Bank of New York requested a judicial declaration that the exchange violates and breaches the PIK bonds’ indentures, while High River claims that the real estate giant’s insolvency and distressed financial condition renders the exchange offer a fraudulent transaction.
The complaint additionally states that the new second-lien debt would not meet the cash-funded loan requirement for incremental secured debt under Realogy’s USD 3.88bn credit agreement. Sonnenschein took that argument one step further in its letter, stating that section 6.09 of the loan agreement specifically prohibits paying off unsecured notes with secured debt.
Realogy is offering its USD 875m 12.375% senior sub notes due 2015, USD 1.7bn 10.5% senior cash pay notes due 2014 and USD 582.2m 11/11.75% senior toggle notes due 2014 the opportunity to swap into a new USD 500m second-lien loan on a tiered priority basis. Assuming the first and second priority 12.375% subs and cash pay bonds all swap, the toggle notes will be precluded from participation, further subordinating the PIKs’ already distressed position in the capital structure.
The group filed a motion today to expedite the proceeds to prevent the scheduled 15 December closing of the swap. The case has been assigned to Judge Stephen Jamb.
High River is rumored to have amassed a large position in both the PIK bonds and Realogy’s USD 3bn term loan, said two bond holders and two traders. Representatives from the fund have been reaching out to other PIK holders seeking support for the opposition effort, said the first bond holder.
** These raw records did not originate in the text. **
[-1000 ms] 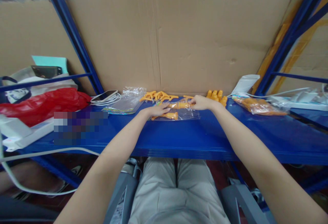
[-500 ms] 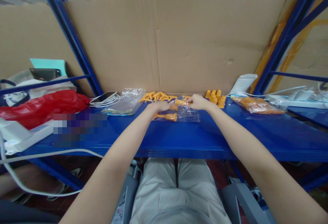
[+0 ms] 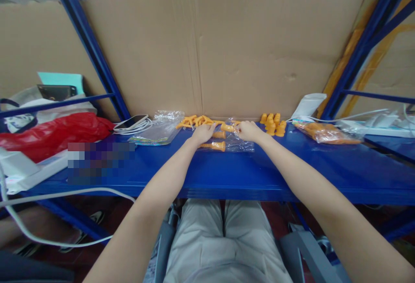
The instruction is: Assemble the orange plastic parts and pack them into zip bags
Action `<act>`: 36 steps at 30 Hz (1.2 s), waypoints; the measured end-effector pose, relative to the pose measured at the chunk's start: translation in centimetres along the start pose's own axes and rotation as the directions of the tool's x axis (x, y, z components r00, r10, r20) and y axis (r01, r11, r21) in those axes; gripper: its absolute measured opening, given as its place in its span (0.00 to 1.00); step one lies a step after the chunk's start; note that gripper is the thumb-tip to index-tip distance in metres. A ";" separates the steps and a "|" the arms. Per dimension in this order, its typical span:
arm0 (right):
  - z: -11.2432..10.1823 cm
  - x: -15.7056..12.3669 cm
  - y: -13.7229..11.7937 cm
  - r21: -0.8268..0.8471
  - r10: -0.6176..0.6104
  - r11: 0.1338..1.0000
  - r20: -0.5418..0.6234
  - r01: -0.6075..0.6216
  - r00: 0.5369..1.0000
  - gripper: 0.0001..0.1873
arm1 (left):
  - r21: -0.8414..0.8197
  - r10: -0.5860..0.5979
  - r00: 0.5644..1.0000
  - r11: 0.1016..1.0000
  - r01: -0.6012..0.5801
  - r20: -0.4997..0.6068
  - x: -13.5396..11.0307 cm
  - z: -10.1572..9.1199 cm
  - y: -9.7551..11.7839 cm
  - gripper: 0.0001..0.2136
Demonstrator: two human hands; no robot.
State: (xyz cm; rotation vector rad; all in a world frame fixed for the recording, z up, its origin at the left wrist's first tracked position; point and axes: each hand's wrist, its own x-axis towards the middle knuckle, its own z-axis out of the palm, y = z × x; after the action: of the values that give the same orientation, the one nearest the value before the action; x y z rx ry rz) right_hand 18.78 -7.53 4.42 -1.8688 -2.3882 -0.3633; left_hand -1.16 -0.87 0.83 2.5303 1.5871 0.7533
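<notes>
Several orange plastic posts with flared ends lie on the blue table in front of me; the nearest post [image 3: 214, 146] points left to right, with another post [image 3: 219, 135] just behind it. My right hand [image 3: 249, 131] is closed around the right end of a farther orange post [image 3: 228, 128]. Beneath these pieces lies a clear plastic bag [image 3: 241, 146]. My left hand [image 3: 202, 134] covers the left ends of the nearer posts, its fingers bent together; what is under them is hidden. Behind it is a pile of branching orange pieces [image 3: 198, 121].
Short orange pieces [image 3: 274, 124] stand in a group to the right. Farther right lies a bag of orange parts [image 3: 324, 131]. On the left are flat clear packaging [image 3: 155, 131], a coiled white cable [image 3: 138, 125] and a red bag [image 3: 58, 134]. Cardboard [image 3: 243, 49] walls off the back.
My left hand has shifted left, away from the post that my right hand grips, and more of the nearer posts' right ends shows. The right hand has barely moved.
</notes>
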 end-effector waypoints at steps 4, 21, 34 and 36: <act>-0.1 0.0 0.1 -0.006 0.028 1.000 0.006 -0.028 1.000 0.17 | 0.007 0.033 0.999 0.999 -0.033 0.013 -0.2 0.1 0.9 0.22; -0.3 0.2 0.6 0.130 -0.101 0.987 0.021 0.098 0.995 0.13 | -0.049 0.068 0.994 0.996 -0.073 -0.088 0.0 0.1 1.6 0.11; -0.8 -0.6 -0.6 -0.038 0.012 0.999 0.081 -0.009 0.997 0.20 | -0.073 0.066 0.967 0.994 -0.087 -0.244 0.3 1.1 1.2 0.09; -0.7 -0.3 -0.4 -0.014 0.020 1.000 0.094 -0.019 0.995 0.19 | -0.076 0.068 0.971 0.993 -0.088 -0.231 0.3 1.1 1.3 0.10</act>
State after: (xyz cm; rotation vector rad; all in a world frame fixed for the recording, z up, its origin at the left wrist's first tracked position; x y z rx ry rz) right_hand 18.47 -8.08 4.96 -1.9560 -2.4308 -0.2966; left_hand 0.52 -1.00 0.33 2.5343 1.4843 1.1329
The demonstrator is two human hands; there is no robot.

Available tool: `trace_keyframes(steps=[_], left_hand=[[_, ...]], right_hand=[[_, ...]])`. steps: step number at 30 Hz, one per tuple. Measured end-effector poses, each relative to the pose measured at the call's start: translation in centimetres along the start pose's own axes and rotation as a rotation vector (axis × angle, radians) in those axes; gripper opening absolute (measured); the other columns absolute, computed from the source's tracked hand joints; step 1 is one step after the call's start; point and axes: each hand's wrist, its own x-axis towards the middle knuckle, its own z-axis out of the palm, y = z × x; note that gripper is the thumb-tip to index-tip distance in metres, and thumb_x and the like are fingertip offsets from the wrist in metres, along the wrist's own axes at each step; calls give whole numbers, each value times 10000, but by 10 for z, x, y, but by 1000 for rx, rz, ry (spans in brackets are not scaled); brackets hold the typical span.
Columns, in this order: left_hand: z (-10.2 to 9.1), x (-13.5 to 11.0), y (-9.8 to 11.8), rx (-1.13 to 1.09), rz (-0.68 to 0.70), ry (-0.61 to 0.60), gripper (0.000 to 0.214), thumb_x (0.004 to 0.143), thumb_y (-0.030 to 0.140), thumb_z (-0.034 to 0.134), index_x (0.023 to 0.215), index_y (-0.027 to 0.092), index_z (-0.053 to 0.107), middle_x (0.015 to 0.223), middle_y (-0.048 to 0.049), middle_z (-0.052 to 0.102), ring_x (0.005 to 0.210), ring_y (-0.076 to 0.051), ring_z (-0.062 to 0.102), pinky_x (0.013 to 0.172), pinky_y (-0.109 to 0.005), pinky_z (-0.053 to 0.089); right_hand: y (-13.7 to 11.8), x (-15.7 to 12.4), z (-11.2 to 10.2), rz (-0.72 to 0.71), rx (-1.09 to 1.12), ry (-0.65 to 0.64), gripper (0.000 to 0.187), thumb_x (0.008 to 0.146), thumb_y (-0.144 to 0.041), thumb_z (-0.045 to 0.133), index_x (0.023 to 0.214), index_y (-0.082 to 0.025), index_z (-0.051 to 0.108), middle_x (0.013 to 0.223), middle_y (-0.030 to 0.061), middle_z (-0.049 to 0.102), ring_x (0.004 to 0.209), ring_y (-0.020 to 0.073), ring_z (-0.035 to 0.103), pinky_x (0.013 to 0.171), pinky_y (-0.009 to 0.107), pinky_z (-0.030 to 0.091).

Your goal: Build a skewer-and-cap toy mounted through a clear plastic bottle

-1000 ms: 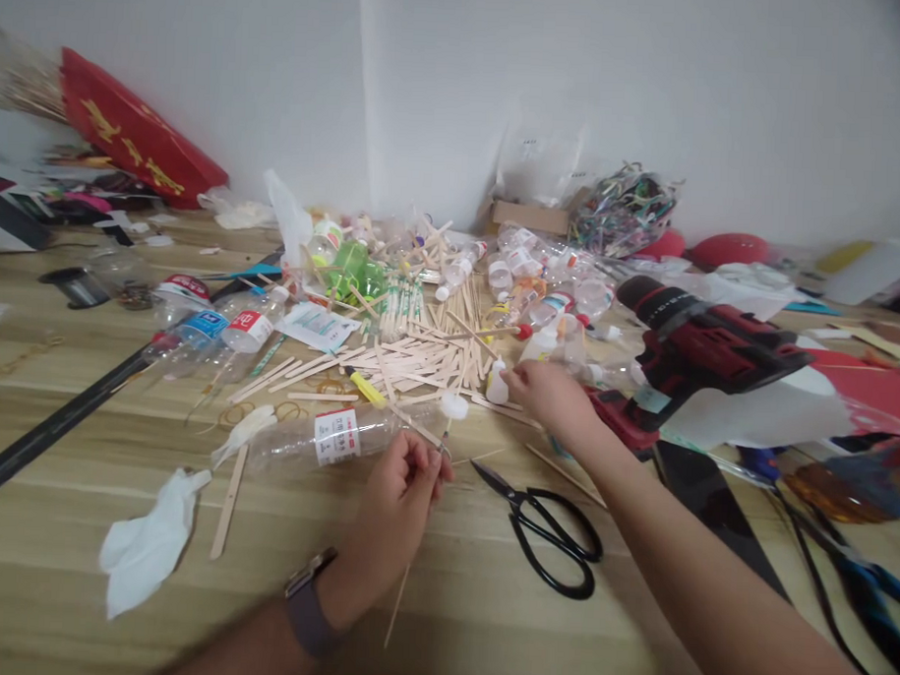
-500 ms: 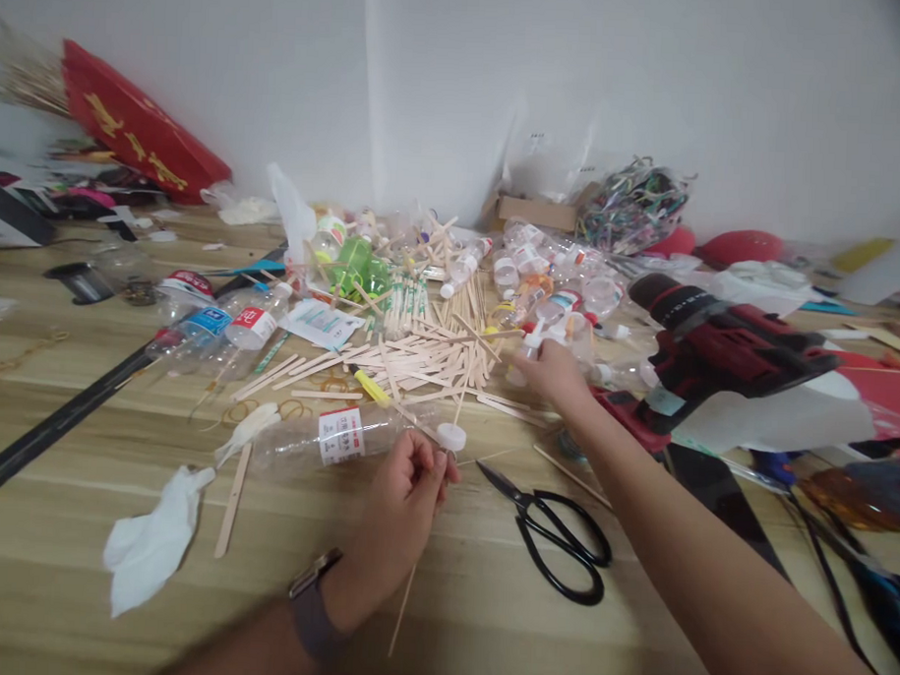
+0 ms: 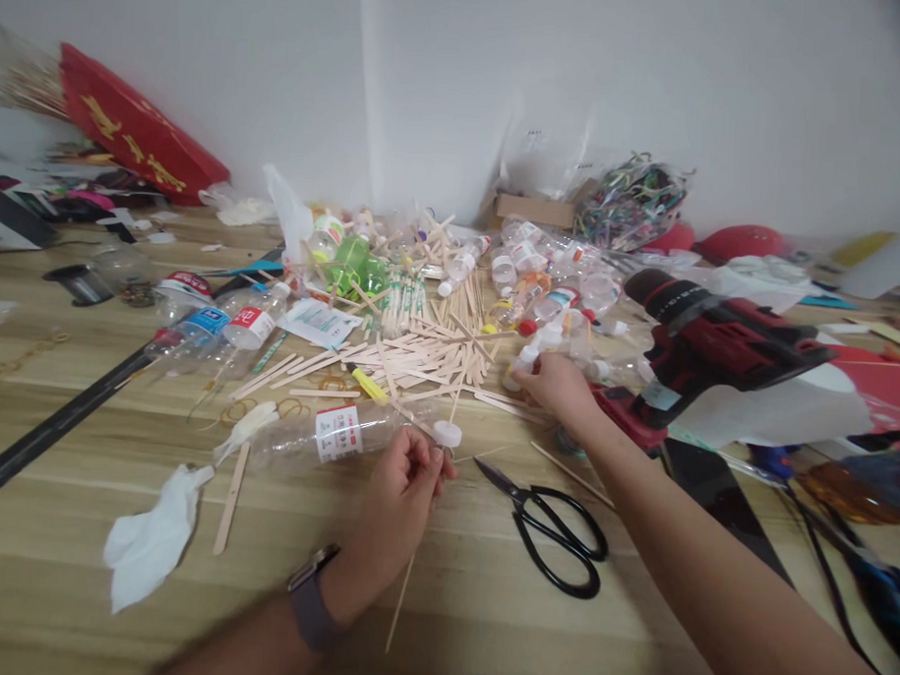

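My left hand (image 3: pixel 407 484) is closed in a pinch round a thin wooden skewer (image 3: pixel 403 597), which slants down toward me. A white bottle cap (image 3: pixel 448 434) sits at those fingertips, against the skewer. Just behind lies a clear plastic bottle (image 3: pixel 291 442) on its side, with a red-and-white label. Further out, my right hand (image 3: pixel 559 386) has its fingers closed on a small white-capped bottle (image 3: pixel 521 368) beside the heap of bottles. Black-handled scissors (image 3: pixel 557 538) lie on the table between my forearms.
Wooden craft sticks (image 3: pixel 427 361) are heaped in the middle, with a yellow cutter (image 3: pixel 367 384) at their near edge. A red-and-black power drill (image 3: pixel 716 337) stands right of my right hand. Crumpled tissue (image 3: pixel 155 539) and other bottles (image 3: pixel 251 326) lie left.
My right hand has closed on the small bottle, whose white top has shifted left and down. My left hand stays nearly still with the skewer and cap.
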Motion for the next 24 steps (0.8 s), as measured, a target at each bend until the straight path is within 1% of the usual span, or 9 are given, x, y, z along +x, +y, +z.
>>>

The PIK note holders claim to represent a majority of the outstanding issue and certain cross holders of the company’s bank debt, according to an SEC filing by Realogy. They argue that the exchange is not allowable under the company’s existing credit agreement, that it constitutes fraudulent conveyance and that it is a breach of fiduciary duty, according to the filing.
While a successful fraudulent conveyance argument requires a high burden of proof in court, the credit agreement violation could be more palatable, said one buysider. To prove fraudulent conveyance, the bond holders would have to show that the swap is being executed at a time of insolvency when specific distributions or value are assigned preferentially to one claimant over another, he said.
However, Realogy’s loosely written credit agreement does leave room for argument over the company’s ability to incur new debt, the first buysider and a second buysider. “I was under the impression that they were tapped out on an accordion feature other than for refinancing and that new debt would have had to take out existing secured debt,” the first buysider said.
The Realogy official declined to comment on the company’s specific ability to incur additional debt and referred to published research reports by JPMorgan as an explanation. The investment bank projected in an October report that the company’s incurrence basket under both credit agreement and bond indentures would amount to USD 895m, but only if proceeds were used to pay down first-lien loans.
As previously reported, several banks contacted investors in August to sound out appetite for a new second-lien loan to refinance existing first-lien term and revolver debt.
Owners of the existing term debt that don’t hold cross positions in unsecured bonds are ambivalent about the exchange pending disclosure of the structure of the second lien, said a lender. Term loan holders like the de-leveraging impact of the transaction and would not organize against regardless of its propriety under the credit agreement as long as the second lien remains silent, the lender said.
Pro forma a successful transaction, Realogy would have USD 5.792bn of total long-term debt, down from USD 6.499bn at 30 September.
Realogy’s TL was last quoted at 57.125-59.375, according to Markit. The company’s 10.5% cash pay notes last traded today at 16.75, while the PIK notes are quoted at 13.5, according to MarketAxess.